Se eliminan de facto las cláusulas suelo ya que de manera específica se prohíbe que los bancos establezcan un interés mínimo para las hipotecas variables. Se establece por defecto, eso sí, un tipo mínimo del 0% para todos los los préstamos hipotecarios. Ahora bien, se les prohíbe a los bancos considerar el euríbor al 0% cuando éste cotice negativo.

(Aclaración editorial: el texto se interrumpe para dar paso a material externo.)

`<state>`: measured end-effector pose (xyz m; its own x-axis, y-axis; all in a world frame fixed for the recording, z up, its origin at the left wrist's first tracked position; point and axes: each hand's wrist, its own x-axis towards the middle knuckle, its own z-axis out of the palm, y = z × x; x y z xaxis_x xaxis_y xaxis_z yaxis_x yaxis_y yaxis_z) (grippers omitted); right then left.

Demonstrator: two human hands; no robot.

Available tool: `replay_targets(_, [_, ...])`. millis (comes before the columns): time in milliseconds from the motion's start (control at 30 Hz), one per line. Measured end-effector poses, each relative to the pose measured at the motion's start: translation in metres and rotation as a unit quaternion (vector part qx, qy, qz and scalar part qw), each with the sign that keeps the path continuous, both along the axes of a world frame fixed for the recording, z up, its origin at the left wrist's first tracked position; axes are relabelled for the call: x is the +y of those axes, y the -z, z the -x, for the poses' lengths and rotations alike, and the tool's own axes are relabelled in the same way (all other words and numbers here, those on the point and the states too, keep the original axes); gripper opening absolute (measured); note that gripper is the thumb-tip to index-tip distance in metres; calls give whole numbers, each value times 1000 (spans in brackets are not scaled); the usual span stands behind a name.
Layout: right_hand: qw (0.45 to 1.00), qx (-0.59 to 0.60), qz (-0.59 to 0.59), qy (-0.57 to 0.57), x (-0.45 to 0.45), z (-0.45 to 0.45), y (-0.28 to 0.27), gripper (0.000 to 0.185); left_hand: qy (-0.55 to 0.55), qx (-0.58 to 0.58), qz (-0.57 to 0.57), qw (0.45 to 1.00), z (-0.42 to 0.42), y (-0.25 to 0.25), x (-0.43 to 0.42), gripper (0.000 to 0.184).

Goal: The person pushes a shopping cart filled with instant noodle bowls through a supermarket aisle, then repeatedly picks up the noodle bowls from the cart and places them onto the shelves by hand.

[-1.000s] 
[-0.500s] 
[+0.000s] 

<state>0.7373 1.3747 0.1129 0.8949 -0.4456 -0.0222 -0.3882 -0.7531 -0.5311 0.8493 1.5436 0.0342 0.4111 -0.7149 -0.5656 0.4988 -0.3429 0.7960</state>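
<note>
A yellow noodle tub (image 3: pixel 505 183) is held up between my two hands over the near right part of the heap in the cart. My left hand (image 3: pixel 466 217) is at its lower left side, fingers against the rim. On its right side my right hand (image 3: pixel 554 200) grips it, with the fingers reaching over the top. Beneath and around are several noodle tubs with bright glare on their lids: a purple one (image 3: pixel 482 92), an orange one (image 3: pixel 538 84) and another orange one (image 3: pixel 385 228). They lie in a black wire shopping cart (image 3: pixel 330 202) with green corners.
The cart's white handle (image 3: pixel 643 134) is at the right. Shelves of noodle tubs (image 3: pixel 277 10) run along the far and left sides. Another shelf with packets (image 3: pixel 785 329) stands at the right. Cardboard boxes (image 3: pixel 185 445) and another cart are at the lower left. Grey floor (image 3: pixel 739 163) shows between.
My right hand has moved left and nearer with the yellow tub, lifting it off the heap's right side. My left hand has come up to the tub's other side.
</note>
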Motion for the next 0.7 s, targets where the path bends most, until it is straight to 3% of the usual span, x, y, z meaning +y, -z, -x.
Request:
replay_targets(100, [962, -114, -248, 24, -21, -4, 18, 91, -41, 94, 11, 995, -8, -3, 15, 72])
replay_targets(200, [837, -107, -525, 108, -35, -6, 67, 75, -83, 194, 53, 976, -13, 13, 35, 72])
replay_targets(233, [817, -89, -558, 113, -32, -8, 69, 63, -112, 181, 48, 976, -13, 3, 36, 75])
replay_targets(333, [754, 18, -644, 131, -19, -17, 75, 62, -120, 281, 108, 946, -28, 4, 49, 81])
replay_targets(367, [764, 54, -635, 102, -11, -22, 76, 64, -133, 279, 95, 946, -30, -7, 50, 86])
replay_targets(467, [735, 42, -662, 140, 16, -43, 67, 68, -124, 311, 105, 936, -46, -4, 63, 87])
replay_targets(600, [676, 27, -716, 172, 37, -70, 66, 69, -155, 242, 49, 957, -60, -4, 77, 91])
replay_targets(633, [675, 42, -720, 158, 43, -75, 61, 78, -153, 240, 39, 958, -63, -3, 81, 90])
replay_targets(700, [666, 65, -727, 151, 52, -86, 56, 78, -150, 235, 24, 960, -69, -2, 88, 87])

Regulación de las hipotecas multidivisa

Uno de los mayores quebraderos de cabeza de los consumidores y reguladores han sido precisamente este tipo de hipotecas que, como su propio nombre indica, se caracterizan por estar concedidas en monedas distintas al euro. Así, se aboga de nuevo por la transparencia y por facilitar las tramitaciones del cliente. El titular podrá, en ese sentido, convertir la hipoteca a euros en el  momento que desee. Tendrá además que estar informado, de manera periódica, por parte del banco del posible aumento de la deuda debido a las fluctuaciones del valor de la divisa en la que esté contemplada la hipoteca. De hecho, el contrato podría considerarse nulo en caso de que la entidad no cumpliese alguna de las exigencias y el cliente pasaría a considerar todo el préstamo como si estuviese en euros desde el primer día, dando lugar a la compensación del capital que corresponda.

Regulación de los brokers financieros

Intermediarios y prestamistas financieros habrán de estar inscritos en un registro que gestionarán el Banco de España a nivel nacional y las Comunidades Autónomas a nivel regional, organismos ambos encargados del control de las agencias de intermediación. En dicho registro se establecerá que los intermediarios no tengan antecedentes delictivos ni hayan sido declarados en concurso, ya que de manera contraria no estarán, según la ley, capacitados para desempeñar su labor en España. Por otra parte, su comisión será contemplada dentro del cálculo del TAE de la hipoteca, no de manera paralela como sucedía hasta ahora en muchos casos.

¿Tiene retroactividad?

Si bien es cierto que las nuevas condiciones que marca la ley no tienen por lo general un carácter retroactivo, sí que hay ciertas obligaciones que habrán de derivarse por parte de los bancos de la nueva normativa. En ese sentido, la conversión de la hipoteca de tipo variable a tipo fijo si el cliente lo desea y las nuevas condiciones de ejecución de un embargo por impago serán también de obligado cumplimiento en los contratos anteriores al 16 de junio de 2019.